The currently disabled multifragment option does the following:

  • We have X fragments, when we schedule them on a GPU, it will receive 1 kernel and X fragments and execute this one kernel.

Why is current multifragment good:

  • We avoid repeated administrative work around preparing X kernels, scheduling them and retrieving results.
  • Fine grained control (allocate/free) over memory of fragments.

Why is it not that good:

  • Currently we place fragments in GPU memory arbitrarily, this is taken care of in the code of GPU kernels which increases their complexity for the programmer, we cannot simply index into the multifragmented column and we have to do more checks per tuple (e.g., JoinColumnIterator& operator++() and related for loops). This likely eats some performance from the executePlan stage, which is often the costliest.

Basic idea:
The best case for the kernel is if all columns are linear (simple loops over dense data). All GPU-assigned fragments have to be materialized anyways, so why not place them linearly?
We can add a new execution mode where fragments (regardless of their position in host memory) are assembled linearly on GPU, this way, the fragments become transparent for the GPU kernel, it will treat them as one big fragment. We still know the address of each fragment and can get it back to CPU, but we cannot free individual fragments, only if we do it for the whole linear buffer.
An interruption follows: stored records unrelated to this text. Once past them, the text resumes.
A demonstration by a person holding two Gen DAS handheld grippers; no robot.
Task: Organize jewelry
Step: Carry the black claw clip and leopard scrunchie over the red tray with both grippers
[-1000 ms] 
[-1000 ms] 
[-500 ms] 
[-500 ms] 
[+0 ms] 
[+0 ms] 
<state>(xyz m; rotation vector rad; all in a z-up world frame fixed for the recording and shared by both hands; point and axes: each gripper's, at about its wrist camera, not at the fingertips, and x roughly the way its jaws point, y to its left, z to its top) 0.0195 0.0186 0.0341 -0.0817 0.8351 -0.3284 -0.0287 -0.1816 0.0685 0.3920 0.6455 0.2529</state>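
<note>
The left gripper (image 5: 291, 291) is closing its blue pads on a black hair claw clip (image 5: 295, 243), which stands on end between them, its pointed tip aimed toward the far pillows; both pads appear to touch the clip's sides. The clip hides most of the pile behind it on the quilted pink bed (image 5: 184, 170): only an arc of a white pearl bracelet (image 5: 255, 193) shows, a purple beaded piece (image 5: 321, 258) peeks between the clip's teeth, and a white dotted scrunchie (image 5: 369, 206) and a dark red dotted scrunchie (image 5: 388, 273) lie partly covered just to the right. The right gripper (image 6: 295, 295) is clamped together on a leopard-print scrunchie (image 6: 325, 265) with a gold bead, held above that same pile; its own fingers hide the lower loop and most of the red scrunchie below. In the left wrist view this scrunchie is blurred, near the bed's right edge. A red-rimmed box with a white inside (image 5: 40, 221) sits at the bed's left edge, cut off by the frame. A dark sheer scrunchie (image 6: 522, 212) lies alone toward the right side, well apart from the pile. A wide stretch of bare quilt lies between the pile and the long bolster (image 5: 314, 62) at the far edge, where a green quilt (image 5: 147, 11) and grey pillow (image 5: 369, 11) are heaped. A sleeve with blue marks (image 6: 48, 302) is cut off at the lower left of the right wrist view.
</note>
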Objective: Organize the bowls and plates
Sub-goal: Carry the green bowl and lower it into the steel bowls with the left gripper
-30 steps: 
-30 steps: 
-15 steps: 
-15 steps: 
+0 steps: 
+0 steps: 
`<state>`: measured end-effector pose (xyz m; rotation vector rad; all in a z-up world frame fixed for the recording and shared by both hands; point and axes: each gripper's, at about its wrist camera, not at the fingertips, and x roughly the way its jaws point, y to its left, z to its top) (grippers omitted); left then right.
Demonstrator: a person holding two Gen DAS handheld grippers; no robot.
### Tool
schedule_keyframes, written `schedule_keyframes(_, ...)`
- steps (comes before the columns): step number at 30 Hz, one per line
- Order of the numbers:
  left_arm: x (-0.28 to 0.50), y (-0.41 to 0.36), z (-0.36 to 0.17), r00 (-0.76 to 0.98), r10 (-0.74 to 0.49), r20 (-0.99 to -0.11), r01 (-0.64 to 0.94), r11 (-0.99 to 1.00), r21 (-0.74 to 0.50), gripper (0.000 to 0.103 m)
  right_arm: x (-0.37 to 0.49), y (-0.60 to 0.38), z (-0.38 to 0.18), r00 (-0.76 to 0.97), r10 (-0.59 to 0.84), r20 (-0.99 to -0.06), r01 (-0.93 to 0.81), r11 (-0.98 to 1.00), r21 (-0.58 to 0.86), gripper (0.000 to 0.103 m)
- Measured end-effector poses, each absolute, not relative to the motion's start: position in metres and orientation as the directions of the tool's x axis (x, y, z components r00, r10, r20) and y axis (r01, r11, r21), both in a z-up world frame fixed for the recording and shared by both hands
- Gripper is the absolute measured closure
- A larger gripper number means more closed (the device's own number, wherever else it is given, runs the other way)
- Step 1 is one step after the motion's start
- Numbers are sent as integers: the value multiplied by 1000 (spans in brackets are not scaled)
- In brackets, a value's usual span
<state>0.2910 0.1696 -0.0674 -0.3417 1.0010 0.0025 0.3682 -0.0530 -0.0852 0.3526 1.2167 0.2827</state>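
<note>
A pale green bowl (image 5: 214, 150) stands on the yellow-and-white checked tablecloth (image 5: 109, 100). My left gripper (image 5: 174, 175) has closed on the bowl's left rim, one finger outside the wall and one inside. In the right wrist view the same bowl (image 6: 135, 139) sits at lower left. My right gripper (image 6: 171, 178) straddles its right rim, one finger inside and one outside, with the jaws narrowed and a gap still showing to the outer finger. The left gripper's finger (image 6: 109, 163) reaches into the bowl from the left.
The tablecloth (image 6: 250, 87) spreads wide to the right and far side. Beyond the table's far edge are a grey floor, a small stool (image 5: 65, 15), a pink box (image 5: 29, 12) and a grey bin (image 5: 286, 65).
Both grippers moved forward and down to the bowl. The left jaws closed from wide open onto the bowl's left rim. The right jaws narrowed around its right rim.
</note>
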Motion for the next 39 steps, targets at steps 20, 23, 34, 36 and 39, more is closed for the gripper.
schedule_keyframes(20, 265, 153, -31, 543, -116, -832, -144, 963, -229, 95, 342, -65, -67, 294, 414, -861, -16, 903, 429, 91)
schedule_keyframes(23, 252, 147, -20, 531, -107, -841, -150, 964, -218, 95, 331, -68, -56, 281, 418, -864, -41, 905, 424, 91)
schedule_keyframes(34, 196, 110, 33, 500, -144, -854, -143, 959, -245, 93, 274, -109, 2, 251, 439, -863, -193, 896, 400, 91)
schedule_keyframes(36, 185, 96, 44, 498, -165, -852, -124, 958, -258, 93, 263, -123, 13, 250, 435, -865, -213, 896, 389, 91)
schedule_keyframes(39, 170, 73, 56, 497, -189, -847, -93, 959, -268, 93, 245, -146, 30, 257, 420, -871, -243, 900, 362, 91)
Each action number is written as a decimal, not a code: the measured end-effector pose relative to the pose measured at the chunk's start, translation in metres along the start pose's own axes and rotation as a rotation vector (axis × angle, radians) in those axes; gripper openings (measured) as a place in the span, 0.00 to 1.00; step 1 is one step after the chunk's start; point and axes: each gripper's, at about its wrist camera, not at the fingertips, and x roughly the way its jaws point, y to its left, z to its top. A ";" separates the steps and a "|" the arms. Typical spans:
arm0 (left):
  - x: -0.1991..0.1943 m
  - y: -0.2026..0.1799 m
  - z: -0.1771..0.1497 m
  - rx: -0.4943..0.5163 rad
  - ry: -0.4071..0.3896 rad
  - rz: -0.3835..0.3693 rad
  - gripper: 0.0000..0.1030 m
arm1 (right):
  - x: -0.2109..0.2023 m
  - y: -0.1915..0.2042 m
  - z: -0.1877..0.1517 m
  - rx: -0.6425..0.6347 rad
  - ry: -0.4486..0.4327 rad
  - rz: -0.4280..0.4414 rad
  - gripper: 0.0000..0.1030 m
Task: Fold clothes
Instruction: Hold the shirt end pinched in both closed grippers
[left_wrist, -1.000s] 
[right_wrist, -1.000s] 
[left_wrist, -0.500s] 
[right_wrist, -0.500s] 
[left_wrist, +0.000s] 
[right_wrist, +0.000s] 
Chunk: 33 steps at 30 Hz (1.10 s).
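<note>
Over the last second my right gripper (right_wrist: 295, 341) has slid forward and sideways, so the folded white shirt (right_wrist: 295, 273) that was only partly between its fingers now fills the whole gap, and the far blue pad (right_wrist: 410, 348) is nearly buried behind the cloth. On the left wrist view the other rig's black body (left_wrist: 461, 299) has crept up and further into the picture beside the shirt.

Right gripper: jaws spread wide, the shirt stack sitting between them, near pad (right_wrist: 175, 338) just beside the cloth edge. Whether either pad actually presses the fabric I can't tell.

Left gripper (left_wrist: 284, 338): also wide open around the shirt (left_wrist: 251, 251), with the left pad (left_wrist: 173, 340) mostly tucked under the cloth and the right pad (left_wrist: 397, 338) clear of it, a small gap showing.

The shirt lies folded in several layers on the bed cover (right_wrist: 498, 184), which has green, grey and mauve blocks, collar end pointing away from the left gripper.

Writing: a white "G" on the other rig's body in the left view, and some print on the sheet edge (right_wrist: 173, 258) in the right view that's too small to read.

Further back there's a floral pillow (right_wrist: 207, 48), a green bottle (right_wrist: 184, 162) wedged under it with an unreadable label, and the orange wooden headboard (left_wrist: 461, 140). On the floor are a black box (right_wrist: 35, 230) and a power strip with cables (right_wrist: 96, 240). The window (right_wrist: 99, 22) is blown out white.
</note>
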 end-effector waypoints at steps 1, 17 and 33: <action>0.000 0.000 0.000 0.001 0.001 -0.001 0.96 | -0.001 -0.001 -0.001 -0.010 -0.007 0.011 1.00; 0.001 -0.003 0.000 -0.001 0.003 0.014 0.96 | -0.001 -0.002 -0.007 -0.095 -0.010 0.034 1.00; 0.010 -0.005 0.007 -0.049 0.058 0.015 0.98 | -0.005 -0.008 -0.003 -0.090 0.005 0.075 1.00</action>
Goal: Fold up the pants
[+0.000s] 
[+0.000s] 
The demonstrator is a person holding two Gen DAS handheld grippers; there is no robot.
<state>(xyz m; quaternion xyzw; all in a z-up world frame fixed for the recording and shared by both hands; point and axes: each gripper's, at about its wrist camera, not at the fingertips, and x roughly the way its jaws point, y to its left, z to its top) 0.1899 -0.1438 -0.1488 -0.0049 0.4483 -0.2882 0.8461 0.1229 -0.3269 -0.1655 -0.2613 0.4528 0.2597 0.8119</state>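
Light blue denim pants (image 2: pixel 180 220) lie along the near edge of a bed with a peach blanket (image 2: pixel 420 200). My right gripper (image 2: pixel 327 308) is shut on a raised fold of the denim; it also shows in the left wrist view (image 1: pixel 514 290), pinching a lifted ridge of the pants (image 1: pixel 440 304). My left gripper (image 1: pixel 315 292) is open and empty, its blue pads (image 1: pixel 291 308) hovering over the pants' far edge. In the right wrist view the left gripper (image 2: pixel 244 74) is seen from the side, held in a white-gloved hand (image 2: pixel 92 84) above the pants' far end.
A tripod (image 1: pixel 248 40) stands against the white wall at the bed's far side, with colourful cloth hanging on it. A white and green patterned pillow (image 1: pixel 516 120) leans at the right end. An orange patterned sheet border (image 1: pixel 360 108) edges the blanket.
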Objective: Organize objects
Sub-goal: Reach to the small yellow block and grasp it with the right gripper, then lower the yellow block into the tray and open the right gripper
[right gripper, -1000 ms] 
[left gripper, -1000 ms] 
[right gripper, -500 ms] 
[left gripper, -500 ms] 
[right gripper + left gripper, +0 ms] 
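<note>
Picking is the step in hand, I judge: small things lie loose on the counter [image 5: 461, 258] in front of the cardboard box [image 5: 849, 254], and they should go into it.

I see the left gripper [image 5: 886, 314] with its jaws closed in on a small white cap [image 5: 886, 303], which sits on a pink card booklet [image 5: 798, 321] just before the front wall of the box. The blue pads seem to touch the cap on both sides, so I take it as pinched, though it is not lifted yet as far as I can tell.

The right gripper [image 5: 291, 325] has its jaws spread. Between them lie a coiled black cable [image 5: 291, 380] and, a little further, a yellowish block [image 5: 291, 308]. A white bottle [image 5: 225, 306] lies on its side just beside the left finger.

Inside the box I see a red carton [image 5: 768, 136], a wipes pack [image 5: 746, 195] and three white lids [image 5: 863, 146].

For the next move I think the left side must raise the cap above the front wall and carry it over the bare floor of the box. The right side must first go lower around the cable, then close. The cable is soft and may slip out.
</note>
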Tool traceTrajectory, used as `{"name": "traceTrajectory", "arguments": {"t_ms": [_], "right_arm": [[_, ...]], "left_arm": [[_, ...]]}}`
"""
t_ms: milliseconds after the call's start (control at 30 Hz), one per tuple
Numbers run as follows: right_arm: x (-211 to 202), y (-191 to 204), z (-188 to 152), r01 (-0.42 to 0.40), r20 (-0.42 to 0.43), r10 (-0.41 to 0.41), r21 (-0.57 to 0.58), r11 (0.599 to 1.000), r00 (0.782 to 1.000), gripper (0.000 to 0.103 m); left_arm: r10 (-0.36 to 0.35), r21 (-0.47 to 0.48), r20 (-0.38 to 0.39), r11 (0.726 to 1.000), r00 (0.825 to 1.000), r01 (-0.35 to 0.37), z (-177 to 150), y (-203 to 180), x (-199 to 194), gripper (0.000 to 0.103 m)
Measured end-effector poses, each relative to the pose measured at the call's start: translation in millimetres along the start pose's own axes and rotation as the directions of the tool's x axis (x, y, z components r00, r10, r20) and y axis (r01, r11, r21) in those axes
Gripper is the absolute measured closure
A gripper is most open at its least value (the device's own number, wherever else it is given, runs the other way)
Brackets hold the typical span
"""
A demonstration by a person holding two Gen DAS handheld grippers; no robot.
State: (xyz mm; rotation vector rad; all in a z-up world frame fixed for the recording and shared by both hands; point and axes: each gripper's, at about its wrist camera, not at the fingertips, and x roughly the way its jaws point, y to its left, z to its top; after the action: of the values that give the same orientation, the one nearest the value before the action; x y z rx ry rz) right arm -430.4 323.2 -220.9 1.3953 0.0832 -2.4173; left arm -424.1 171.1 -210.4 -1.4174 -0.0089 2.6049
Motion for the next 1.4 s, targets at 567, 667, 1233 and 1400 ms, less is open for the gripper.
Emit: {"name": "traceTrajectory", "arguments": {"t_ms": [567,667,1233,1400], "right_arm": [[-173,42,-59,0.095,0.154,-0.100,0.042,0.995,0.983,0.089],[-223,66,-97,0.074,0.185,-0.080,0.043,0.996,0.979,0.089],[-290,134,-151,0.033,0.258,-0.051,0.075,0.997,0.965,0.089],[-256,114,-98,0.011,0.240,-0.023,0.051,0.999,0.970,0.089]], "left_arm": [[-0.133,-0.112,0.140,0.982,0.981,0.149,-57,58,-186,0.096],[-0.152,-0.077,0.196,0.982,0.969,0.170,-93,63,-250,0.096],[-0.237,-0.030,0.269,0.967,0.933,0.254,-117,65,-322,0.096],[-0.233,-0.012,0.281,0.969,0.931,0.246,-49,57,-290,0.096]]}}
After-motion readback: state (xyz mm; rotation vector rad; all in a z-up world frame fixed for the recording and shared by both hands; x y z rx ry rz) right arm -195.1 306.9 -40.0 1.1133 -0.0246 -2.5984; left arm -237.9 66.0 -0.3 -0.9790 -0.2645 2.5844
Such behavior is not different from just a big fragment size.

Why is it supposed to be better?

  • Cheap initial data locality
  • Easier indexing into a column -> easier and (likely) faster kernel code

What's the catch?

  • We lose fine granularity of memory control on GPU. But do we always care?
  • What if the next step takes more fragments? We know which fragments are still on GPU and their location, so one could avoid using bandwidth by memmove/memcpy'ing on the device itself and add only missing ones. If it is not possible, we pay the fetching price. Maybe this is a subject to more sophisticated data structures.

This won't bring any benefit for CPU as it is expensive and redundant (with regards to memory) to linearize fragments, also likely pointless anyways, since each thread processes one fragment (which is linear) at a time.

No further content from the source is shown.